Re: New document on "Simple hit-metering for HTTP"

Erik Aronesty:
>
>Professionals (IE: Pathfinder) no longer report things like "10K hits
>per day" to clients who pay well.  

I'm confused.  Do you mean that you no longer report hits, or that you
no longer only report hits?

>They say "we have a large
>international audience" or "we get 40% of our hits from browsers which
>support Java".
>
>Information such as "User Agent" and the clients ip address (for
>demographics) are crucial to the log reporting in the sites I have
>worked on (albeit only 6 sites). 

This is very interesting...  I wrote earlier that we need to
distinguish between two kinds of demographic data:

1) Hit counts

2) User's Referer field, IP address, User-Agent field, ...
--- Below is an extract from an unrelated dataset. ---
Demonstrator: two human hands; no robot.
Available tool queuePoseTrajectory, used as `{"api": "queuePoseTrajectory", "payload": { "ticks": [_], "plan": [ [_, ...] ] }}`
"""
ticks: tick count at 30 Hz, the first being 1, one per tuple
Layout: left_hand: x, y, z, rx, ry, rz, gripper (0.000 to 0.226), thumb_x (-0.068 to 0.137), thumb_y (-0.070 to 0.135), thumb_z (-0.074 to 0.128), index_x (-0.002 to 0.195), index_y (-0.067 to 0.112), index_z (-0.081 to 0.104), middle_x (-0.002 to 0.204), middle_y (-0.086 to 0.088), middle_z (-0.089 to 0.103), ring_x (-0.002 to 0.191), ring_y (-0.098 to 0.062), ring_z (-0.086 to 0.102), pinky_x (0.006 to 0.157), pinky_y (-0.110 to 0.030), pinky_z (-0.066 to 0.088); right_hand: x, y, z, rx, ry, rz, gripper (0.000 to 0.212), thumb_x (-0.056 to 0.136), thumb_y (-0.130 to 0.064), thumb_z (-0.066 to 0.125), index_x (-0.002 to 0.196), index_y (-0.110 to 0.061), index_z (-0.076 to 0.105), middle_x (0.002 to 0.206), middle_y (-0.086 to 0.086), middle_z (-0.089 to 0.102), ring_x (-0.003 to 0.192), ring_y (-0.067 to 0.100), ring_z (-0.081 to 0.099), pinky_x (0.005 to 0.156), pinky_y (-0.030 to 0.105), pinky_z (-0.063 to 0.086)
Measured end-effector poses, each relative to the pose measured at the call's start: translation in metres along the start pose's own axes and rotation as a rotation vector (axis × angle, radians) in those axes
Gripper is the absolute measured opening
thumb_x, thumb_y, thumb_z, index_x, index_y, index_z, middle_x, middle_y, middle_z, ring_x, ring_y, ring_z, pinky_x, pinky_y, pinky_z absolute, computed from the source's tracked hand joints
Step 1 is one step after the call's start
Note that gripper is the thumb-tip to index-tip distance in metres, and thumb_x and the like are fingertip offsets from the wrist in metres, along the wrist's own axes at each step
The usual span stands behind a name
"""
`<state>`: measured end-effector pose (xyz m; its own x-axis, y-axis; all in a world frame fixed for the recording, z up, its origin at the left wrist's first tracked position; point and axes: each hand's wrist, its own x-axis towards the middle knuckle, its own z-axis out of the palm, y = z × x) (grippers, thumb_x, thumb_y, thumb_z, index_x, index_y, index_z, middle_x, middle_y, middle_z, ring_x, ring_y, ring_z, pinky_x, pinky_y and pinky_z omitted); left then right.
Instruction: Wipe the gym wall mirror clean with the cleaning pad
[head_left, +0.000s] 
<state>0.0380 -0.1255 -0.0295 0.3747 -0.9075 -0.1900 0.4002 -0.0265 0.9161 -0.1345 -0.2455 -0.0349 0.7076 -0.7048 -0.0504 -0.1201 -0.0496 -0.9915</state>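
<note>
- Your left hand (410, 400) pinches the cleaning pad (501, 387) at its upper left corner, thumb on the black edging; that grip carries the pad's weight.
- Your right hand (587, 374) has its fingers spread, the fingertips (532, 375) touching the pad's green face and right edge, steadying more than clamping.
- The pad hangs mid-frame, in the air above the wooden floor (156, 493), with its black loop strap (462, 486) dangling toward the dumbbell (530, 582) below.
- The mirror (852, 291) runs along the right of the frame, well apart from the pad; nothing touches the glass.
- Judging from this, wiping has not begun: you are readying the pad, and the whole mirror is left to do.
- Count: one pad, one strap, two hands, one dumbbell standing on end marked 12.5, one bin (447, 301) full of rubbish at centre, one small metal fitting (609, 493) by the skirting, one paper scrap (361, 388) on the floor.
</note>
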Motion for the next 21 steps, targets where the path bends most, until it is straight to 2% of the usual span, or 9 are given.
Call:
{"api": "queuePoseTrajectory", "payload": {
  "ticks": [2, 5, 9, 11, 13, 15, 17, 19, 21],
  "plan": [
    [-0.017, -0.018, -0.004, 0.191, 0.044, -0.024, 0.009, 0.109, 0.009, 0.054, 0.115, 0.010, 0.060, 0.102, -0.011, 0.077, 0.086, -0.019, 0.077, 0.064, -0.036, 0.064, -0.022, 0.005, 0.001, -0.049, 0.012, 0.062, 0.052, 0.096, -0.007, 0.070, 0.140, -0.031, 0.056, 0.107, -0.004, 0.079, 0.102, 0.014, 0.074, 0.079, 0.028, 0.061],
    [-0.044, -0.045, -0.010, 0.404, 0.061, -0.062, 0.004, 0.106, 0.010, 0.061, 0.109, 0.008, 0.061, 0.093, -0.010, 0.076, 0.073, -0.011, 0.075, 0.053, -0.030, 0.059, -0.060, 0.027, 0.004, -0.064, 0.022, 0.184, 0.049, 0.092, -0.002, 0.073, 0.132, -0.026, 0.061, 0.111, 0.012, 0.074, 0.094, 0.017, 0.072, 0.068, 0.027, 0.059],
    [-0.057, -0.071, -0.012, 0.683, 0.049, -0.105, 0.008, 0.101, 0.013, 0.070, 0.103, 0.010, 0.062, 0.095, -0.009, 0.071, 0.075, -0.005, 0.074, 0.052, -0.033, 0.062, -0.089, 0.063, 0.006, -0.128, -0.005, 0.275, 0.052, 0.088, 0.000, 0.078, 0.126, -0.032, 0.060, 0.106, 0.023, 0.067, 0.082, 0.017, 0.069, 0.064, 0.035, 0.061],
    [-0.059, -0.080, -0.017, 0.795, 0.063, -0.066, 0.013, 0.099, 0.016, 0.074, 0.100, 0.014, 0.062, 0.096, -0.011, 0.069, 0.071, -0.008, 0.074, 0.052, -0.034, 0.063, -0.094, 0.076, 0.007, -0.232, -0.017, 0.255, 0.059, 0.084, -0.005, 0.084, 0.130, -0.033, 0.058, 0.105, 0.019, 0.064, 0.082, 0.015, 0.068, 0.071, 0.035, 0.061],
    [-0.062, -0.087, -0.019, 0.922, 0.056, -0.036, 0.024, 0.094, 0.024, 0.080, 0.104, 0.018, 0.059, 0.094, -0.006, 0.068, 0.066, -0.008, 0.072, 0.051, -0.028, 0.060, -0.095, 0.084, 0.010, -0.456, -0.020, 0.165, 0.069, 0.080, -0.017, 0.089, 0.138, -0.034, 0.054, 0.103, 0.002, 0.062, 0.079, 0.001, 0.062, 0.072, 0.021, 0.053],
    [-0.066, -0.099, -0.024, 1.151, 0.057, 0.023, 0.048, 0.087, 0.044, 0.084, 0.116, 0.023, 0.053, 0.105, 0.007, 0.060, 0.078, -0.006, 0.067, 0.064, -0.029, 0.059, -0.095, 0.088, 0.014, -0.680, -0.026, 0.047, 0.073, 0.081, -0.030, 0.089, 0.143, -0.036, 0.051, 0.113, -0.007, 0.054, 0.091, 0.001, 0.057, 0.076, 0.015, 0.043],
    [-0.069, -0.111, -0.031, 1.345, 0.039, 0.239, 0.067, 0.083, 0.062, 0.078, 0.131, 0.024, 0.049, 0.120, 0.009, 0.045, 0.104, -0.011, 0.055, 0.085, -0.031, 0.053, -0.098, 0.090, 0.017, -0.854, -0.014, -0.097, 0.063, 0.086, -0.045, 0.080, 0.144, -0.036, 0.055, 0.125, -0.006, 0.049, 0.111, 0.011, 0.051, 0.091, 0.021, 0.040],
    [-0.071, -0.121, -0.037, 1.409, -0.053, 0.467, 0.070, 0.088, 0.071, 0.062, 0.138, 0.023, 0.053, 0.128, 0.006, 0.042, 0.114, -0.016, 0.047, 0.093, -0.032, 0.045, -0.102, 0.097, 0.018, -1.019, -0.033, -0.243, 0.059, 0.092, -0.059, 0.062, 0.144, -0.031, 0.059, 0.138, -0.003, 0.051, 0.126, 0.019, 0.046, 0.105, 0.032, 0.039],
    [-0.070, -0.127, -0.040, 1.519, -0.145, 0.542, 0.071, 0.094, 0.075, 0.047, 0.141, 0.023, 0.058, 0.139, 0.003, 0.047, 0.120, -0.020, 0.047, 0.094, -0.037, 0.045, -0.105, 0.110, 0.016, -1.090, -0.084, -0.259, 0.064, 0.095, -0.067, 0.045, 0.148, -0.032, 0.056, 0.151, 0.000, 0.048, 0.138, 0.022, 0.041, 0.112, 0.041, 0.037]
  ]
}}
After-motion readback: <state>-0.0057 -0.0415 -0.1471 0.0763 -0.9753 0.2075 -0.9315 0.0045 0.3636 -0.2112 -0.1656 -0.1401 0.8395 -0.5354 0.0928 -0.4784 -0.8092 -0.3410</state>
The proposed hit counting mechanism allows you to get 1) for all user
agents without cache busting, but not 2).  You seem to predict that
most advertising sites will want to have 2) in future.  That would
make the the proposed hit counting mechanism pretty ineffective at
reducing cache busting.

On the other hand, if you gather 2) without cache busting now, and do
an extrapolation pass on the results by guessing the amount of hits
hidden by certain proxies, then the hit counting data would allow more
accurate extrapolations.  (In such an extrapolation pass, you would
assume that, as far as the headers are concerned, the requests relayed
by a proxy can be treated as a random sample of all requests made
behind the proxy.)

So my main question is: do you use cache busting to gather the 2)
statistics, and would you stop using it if the hit count proposal is
implemented?

If not, then the hit counting proposal won't reduce cache busting
much, and we would be better off with a headers-summary mechanism like
you propose:

>Perhaps the hit-metering process should allow a proxy to forward some
>sort of a headers-only-summary during a period of relative inactivity. 
>The server should not care how long it has been since the proxy has last
>sent its summary.   The "Expires" header can then still be used to
>accurately reflect the duration of the validity of the document.

Koen.

Received on Friday, 9 August 1996 16:26:22 UTC